Inteligencia emocional

Renunciar y aprender

Cada vez más compruebo cómo nuestra necesidad de establecer relaciones importantes y mantenerlas es un imperativo biológico. Al fin y al cabo, es el gran éxito de los mamíferos que nos ha hecho proliferar a lo largo de los milenios. Sin embargo, esta reflexión no deja de ser (de nuevo) una pregunta abierta: ¿por qué nos cuesta tanto renunciar a relaciones que han sido importantes en el pasado? Con este planteamiento no estoy queriendo decir que siempre y en todas las relaciones, sino, simplemente en algunas de ellas.

Estoy pensando en cómo las personas nos las ingeniamos para seguir teniendo contacto (palabra ésta de enorme importancia.
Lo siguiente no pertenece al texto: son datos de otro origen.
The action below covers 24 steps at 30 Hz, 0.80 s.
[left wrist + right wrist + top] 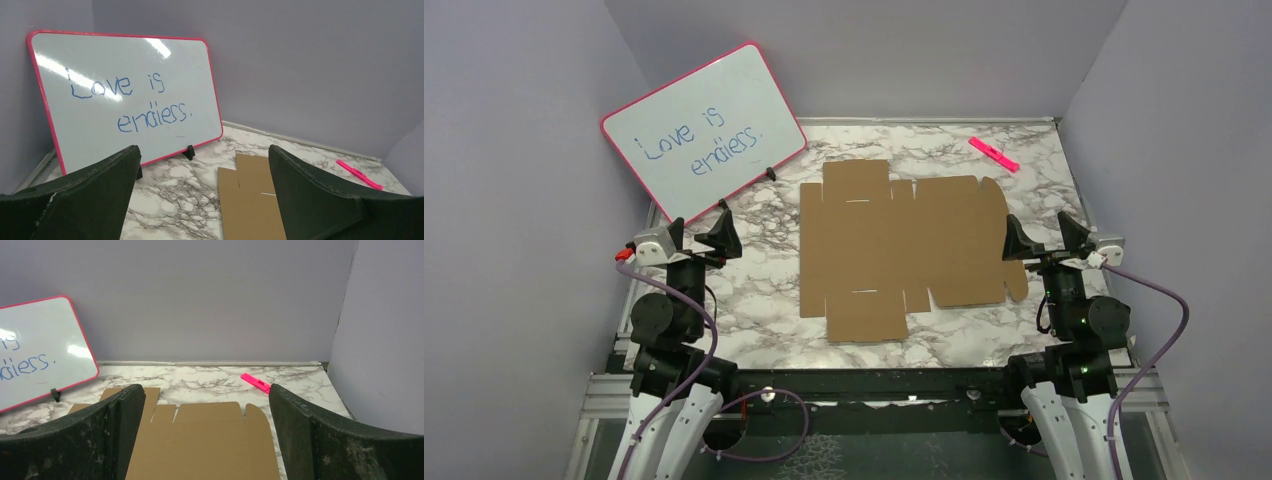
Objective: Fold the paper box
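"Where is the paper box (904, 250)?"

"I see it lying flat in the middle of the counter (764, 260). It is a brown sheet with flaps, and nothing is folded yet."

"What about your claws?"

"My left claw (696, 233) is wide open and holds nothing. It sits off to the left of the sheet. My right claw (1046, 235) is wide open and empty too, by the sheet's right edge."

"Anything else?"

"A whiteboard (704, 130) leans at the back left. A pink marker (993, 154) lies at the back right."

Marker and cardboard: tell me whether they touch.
Apart. The top view shows bare marble between the marker and the cardboard's far edge.
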Tool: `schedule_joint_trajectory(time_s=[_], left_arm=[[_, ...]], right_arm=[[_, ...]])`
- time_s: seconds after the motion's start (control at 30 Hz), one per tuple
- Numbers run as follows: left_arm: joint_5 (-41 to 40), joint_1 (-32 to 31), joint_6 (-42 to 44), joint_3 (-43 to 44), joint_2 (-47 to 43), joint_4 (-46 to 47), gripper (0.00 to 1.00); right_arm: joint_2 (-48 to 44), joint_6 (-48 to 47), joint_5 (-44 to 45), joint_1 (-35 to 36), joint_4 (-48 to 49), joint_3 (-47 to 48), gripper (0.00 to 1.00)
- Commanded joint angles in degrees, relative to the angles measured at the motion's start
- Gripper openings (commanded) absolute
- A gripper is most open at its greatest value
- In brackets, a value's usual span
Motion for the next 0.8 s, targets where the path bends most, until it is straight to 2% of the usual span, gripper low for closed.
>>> schedule_joint_trajectory(time_s=[0.0,0.33,0.43,0.77], left_arm=[[1.7,0.3,0.2,-0.4,0.6,1.4,0.99],[1.0,0.3,-1.4,-0.5,2.9,-0.3,0.99],[0.7,0.3,-3.5,0.4,3.9,-3.3,0.99],[6.6,0.2,-6.8,2.1,7.4,-12.9,0.99]], right_arm=[[-0.4,0.5,0.8,0.3,1.8,-0.3,1.0],[0.5,1.2,-0.1,0.3,-0.6,1.3,1.0],[0.9,1.4,0.1,0.3,-2.2,2.2,1.0],[12.1,3.6,-8.9,0.3,-12.7,11.7,1.0]])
Sin contacto no hay vínculo, y sin vínculo no hay seguridad en presencia del otro) con aquellos otros importantes. El ejemplo más extraño es el del enfado. “No hay mayor desprecio que no hacer aprecio”, dice un refrán castellano. Y de entre estas palabras podemos fácilmente decantar una idea: incluso peor que un insulto o una ofensa, es la indiferencia de una persona significativa. Sé que esto tiene muchos matices, que quizá sea un tanto atrevido hacer una aseveración así, pero podríamos resumirlo, tratando de no ser extremistas ni relativistas en que tan lesiva puede ser una agresión para quien la recibe de alguien importante como su completa indiferencia.

Casos terribles y cotidianos son, por ejemplo, parte del espectro de la violencia de
género; ¿por qué una mujer que recibe humillaciones y palizas permanece en esa relación? O por otro lado las personas que replican patrones de maltrato con sus hijos pequeños… Por respeto no quiero entrar a desmenuzar estos casos ya que son mucho más complejos de lo que se puede explicar aquí, sin embargo, sí me sirven para ejemplificar una necesidad.

¿Por qué nos cuesta tanto renunciar a relaciones que no nos benefician?